With all of this change came some change in thinking among the youth in the region. Peter Ramus in specific was one of these different thinkers. He gained his Master of Arts degree using a thesis ridiculing Aristotle and other classical philosophers. Once graduated he began to teach students in colleges and gained quite a following. The reason this made such an impact was based on his ideas. Ramus attacked Aristotle and scholasticism according to the reading and “since scholasticism and the Paris facility were still strongly associated in people’s minds with the catholic church, Ramus`s academic arguments took on overtones of religious reform” (Herzberg 675).  His ideas however took flight as he gained a following. His claim was that “the ability to reason was innate in normal humans. One did not need to learn from Aristotle or any other classical source” (Herzberg 675).he said it was a waste of time to study the classical readings and texts because a person’s own thought process and pursuit of knowledge is what’s important. This seemed to take the idea of rhetoric capability and open it to the masses.
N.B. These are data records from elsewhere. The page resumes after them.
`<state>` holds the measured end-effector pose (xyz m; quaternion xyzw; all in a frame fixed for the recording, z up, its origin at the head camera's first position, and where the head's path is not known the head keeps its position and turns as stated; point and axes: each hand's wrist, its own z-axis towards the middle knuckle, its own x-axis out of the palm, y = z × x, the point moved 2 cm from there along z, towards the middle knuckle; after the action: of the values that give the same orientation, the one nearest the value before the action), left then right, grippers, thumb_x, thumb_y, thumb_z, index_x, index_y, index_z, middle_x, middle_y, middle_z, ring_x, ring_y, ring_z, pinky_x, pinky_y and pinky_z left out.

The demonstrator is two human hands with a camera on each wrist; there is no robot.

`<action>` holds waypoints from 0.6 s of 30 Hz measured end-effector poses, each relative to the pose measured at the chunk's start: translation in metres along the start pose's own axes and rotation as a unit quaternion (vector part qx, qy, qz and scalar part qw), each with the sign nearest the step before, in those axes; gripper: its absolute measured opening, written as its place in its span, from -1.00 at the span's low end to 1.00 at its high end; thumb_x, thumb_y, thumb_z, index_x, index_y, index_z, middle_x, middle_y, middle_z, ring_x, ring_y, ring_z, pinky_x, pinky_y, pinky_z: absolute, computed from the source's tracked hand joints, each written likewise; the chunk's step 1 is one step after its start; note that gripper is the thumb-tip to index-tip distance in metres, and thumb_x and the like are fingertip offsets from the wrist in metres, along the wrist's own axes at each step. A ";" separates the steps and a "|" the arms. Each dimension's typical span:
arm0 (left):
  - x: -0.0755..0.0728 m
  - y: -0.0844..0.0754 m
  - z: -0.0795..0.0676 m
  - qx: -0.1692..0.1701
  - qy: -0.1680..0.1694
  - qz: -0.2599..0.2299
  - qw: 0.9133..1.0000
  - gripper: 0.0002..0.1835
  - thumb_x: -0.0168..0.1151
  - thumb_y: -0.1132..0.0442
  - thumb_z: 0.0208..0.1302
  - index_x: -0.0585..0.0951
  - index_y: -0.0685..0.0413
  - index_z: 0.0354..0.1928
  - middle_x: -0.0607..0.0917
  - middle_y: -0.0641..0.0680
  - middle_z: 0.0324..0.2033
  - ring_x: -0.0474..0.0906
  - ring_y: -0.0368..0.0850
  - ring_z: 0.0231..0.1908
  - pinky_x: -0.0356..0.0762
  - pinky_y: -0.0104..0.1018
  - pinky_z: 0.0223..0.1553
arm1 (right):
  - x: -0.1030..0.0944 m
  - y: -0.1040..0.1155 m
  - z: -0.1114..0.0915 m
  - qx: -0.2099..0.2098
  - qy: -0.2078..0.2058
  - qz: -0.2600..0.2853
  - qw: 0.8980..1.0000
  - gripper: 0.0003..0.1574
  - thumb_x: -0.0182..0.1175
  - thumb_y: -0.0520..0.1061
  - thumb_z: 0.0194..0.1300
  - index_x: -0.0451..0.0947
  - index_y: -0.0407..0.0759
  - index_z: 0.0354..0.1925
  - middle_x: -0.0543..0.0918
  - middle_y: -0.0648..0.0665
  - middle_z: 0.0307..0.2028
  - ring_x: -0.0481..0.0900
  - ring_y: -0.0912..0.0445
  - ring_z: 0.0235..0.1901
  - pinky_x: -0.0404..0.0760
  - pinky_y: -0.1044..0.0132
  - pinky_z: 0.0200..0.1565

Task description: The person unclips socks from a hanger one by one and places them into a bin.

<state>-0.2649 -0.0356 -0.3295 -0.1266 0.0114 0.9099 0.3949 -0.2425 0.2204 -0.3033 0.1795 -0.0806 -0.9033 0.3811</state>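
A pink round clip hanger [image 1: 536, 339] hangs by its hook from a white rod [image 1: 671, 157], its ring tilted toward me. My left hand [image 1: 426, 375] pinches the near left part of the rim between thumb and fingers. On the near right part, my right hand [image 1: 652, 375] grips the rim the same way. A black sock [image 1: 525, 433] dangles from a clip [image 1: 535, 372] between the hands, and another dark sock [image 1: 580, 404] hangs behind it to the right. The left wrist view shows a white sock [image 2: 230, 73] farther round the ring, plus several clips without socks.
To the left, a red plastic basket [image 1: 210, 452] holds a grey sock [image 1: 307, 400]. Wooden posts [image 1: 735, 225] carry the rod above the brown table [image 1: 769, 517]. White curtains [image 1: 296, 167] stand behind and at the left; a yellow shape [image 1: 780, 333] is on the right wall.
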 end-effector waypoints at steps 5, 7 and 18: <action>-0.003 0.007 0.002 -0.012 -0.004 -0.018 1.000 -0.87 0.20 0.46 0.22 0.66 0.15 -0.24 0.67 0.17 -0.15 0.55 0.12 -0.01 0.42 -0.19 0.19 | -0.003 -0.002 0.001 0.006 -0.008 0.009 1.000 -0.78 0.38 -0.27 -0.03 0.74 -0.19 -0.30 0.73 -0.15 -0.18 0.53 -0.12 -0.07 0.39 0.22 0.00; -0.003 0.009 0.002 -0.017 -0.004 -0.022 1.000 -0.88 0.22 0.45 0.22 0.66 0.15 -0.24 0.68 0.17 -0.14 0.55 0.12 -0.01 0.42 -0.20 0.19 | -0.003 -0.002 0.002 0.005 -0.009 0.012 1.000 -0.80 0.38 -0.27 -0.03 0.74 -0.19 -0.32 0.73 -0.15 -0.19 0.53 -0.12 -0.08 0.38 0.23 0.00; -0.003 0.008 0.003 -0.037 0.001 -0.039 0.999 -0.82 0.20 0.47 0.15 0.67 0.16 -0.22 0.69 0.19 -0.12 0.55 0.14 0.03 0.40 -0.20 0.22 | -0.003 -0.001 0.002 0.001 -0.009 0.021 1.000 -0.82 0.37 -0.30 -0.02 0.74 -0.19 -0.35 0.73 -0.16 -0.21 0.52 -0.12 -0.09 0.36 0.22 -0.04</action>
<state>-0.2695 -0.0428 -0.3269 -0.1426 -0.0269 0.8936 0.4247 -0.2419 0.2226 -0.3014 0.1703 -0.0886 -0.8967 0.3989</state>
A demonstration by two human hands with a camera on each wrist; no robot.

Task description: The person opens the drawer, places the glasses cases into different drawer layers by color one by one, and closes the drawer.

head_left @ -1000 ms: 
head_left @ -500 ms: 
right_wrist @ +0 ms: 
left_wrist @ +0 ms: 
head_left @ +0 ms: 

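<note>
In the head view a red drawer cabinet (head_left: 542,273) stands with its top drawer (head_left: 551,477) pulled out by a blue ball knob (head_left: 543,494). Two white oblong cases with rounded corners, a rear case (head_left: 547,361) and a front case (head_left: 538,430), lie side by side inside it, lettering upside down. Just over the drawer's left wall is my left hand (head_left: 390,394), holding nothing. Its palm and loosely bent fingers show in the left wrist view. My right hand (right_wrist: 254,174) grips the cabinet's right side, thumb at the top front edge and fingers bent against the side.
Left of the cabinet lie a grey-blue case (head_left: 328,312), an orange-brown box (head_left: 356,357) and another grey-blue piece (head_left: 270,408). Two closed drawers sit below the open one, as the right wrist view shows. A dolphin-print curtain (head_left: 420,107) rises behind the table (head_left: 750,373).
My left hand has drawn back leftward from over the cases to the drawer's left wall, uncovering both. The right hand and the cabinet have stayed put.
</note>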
He claimed that the only two aspects of rhetoric that mattered were style and delivery. He composed a list of topics which dialectical invention comes from in his proposed method. He was arguably making a “universal method of inquiry” which he thought was what people wanted. He seemed to have quite an impact in his time that he was alive, and historians argue that he changed humanism into humanities because of this universal method.


Bizzell, Patricia, and Bruce Herzberg. "Against the Sophists." The Rhetorical Tradition: Readings from Classical times to the Present. 2nd ed. Boston: Bedford/St. Martin's, 2001. 72-74. Print.